[Data to process — start]
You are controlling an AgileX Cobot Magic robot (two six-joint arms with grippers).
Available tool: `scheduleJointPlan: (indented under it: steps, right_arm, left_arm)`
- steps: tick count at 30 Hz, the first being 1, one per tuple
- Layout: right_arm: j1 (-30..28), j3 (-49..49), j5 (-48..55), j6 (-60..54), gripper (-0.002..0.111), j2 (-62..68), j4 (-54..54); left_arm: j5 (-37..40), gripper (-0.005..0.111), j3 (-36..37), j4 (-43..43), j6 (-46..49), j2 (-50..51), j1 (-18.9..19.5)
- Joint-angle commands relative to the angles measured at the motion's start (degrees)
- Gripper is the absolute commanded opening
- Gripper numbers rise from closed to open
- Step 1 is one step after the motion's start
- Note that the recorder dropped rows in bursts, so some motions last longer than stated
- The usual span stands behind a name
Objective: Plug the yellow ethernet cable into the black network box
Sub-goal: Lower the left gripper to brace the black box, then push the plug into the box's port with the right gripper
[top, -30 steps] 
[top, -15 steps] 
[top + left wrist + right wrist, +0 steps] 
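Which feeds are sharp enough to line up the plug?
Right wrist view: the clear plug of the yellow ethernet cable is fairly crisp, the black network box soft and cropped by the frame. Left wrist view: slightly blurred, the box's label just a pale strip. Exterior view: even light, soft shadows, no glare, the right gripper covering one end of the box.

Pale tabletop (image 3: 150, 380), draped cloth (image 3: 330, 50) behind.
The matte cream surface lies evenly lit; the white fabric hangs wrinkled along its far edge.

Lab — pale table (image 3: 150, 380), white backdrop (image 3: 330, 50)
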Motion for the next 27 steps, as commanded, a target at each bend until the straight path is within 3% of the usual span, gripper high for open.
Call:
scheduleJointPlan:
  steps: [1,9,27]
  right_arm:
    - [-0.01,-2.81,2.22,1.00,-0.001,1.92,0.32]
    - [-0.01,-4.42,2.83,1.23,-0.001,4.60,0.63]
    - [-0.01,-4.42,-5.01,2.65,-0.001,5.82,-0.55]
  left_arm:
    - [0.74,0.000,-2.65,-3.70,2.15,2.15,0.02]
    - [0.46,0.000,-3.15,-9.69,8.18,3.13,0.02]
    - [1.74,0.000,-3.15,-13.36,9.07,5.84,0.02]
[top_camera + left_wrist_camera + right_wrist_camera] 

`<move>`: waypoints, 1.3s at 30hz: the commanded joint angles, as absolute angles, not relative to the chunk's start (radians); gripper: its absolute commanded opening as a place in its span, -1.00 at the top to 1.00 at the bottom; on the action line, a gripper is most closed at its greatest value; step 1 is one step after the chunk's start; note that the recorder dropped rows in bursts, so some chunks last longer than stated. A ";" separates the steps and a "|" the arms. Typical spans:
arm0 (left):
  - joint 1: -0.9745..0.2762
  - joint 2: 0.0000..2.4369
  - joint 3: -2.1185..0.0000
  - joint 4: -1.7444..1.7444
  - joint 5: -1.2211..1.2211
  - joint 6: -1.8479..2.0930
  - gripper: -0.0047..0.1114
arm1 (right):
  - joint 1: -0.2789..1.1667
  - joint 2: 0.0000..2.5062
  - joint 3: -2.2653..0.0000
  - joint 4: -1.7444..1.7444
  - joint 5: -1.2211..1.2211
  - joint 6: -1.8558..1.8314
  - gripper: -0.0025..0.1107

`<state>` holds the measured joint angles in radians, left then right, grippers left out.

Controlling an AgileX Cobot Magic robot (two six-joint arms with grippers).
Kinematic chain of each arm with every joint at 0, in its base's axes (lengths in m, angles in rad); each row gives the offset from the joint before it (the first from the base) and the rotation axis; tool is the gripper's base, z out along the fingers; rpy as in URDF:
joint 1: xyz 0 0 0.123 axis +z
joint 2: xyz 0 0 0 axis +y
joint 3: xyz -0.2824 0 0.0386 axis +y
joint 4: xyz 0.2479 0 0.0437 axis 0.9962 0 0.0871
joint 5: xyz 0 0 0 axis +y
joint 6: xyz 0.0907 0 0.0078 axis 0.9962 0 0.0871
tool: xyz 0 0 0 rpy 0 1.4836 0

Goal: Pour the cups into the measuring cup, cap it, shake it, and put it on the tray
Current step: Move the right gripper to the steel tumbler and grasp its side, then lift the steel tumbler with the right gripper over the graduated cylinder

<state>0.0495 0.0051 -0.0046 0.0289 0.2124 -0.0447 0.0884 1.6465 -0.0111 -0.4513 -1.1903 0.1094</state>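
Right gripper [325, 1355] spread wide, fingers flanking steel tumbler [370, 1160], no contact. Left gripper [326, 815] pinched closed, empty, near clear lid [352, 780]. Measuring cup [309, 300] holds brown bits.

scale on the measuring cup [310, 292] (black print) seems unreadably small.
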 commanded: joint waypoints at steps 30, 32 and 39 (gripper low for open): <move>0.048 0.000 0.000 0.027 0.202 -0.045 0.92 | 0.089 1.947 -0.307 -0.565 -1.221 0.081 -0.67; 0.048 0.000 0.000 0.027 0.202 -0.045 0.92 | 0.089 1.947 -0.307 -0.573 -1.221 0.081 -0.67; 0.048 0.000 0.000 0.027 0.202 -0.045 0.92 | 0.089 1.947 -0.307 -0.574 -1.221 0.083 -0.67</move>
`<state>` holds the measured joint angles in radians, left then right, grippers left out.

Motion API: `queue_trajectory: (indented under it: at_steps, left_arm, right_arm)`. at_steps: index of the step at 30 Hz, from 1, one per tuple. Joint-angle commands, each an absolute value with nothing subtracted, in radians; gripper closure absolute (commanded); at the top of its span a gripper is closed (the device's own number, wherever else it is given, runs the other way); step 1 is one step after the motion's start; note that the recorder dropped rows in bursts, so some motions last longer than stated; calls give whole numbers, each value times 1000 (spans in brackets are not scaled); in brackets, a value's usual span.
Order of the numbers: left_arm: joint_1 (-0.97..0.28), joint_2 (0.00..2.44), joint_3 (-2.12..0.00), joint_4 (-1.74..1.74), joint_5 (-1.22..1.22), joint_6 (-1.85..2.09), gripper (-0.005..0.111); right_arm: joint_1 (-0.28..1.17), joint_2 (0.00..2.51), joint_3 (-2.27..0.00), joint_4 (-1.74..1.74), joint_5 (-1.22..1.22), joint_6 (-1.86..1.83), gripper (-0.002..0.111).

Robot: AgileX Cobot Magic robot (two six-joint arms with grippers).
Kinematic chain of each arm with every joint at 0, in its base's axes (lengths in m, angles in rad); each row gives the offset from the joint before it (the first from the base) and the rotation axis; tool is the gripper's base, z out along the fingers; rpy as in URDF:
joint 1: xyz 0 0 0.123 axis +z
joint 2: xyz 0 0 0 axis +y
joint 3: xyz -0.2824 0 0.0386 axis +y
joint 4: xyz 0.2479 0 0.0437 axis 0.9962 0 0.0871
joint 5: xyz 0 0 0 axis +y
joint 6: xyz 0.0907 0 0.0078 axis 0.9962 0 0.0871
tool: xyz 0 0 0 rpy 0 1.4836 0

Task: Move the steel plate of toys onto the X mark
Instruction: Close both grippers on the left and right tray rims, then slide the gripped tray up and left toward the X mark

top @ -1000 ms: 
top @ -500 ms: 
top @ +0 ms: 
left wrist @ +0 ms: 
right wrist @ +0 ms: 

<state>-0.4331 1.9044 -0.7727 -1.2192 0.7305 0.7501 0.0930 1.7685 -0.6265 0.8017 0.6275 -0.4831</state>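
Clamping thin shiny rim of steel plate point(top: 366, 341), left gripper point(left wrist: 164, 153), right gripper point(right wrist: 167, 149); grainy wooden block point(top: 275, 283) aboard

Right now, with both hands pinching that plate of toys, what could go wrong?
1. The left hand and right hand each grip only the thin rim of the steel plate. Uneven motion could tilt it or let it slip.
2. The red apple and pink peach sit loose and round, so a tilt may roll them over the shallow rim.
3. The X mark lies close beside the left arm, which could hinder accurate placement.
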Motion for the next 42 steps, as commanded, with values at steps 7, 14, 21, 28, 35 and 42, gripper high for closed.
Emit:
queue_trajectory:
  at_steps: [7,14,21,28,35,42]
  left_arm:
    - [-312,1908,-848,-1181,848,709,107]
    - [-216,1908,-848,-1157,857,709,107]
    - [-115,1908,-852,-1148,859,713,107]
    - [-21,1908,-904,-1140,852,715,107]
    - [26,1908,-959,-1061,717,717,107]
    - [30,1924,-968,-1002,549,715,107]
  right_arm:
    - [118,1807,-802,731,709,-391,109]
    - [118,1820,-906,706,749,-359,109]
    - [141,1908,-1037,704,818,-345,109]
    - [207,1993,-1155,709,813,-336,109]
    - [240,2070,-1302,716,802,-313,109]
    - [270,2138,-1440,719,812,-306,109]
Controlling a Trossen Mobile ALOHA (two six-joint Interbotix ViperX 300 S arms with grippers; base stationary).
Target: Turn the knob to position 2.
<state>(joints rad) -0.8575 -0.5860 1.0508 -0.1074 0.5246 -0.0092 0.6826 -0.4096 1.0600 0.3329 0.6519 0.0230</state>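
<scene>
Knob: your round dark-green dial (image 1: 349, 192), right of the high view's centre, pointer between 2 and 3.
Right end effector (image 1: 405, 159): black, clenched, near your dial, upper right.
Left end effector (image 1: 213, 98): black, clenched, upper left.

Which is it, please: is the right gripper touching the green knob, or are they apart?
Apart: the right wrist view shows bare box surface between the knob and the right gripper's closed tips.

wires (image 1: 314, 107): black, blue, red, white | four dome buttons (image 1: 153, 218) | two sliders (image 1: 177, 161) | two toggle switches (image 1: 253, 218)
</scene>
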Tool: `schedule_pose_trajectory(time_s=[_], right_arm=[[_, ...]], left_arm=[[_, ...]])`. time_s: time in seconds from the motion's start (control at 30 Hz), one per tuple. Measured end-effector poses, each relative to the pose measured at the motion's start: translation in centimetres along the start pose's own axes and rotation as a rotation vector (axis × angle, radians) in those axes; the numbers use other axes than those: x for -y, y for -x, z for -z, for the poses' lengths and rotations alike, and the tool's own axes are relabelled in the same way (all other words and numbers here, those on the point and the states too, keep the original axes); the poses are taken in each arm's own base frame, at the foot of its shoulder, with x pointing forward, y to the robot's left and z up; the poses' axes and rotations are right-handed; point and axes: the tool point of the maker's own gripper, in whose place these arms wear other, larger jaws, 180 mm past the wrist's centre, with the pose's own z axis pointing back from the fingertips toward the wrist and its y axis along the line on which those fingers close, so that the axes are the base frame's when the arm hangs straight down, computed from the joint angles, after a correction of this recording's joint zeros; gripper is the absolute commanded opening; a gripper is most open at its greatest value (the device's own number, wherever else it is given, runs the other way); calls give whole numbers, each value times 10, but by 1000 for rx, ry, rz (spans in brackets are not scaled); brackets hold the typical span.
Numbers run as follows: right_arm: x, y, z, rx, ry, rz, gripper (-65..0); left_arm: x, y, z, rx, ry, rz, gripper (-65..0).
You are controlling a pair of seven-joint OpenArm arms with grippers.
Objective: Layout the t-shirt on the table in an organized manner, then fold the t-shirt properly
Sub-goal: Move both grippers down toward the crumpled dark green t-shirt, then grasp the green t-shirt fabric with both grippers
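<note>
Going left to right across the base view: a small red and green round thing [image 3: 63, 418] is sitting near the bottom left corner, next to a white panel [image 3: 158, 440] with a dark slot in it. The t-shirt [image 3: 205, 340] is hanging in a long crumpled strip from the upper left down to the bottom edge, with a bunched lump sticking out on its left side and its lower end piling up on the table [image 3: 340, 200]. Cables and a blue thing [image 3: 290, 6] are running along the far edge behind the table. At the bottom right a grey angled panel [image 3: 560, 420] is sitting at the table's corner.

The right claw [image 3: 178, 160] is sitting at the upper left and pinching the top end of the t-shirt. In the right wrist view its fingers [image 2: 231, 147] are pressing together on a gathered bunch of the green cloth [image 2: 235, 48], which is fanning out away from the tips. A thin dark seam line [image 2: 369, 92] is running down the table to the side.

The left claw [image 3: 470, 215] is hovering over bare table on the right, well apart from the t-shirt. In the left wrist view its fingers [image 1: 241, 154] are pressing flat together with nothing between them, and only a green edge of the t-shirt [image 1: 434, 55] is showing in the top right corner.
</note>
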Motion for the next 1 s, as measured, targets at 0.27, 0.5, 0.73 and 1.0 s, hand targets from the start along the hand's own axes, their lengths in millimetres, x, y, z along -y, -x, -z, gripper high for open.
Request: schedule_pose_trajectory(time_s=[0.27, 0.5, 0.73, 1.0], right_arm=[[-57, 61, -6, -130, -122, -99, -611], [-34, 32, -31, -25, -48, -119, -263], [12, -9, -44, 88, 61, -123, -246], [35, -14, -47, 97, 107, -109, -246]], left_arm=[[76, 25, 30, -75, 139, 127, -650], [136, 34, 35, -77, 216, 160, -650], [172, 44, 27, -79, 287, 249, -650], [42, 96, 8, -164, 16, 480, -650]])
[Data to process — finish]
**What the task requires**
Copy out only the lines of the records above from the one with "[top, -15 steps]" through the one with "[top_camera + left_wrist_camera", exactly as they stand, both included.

**Your response**
[top, -15 steps] 
[top + left wrist + right wrist, +0 steps] 
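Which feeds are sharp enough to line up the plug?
Right wrist view: the clear plug of the yellow ethernet cable is fairly crisp, the black network box soft and cropped by the frame. Left wrist view: slightly blurred, the box's label just a pale strip. Exterior view: even light, soft shadows, no glare, the right gripper covering one end of the box.

Pale tabletop (image 3: 150, 380), draped cloth (image 3: 330, 50) behind.
The matte cream surface lies evenly lit; the white fabric hangs wrinkled along its far edge.

Lab — pale table (image 3: 150, 380), white backdrop (image 3: 330, 50)
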Motion for the next 27 steps, as commanded, a target at each bend until the straight path is within 3% of the usual span, gripper high for open.
Call:
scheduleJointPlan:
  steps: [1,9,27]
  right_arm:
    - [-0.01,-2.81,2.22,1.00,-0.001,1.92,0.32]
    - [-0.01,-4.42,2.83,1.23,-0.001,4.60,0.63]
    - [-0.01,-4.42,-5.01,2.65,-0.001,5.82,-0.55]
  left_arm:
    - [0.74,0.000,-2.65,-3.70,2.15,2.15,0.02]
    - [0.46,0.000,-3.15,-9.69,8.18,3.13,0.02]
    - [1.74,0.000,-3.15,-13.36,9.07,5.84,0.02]
[top_camera + left_wrist_camera + right_wrist_camera] 

The output is finished, and nothing else is needed.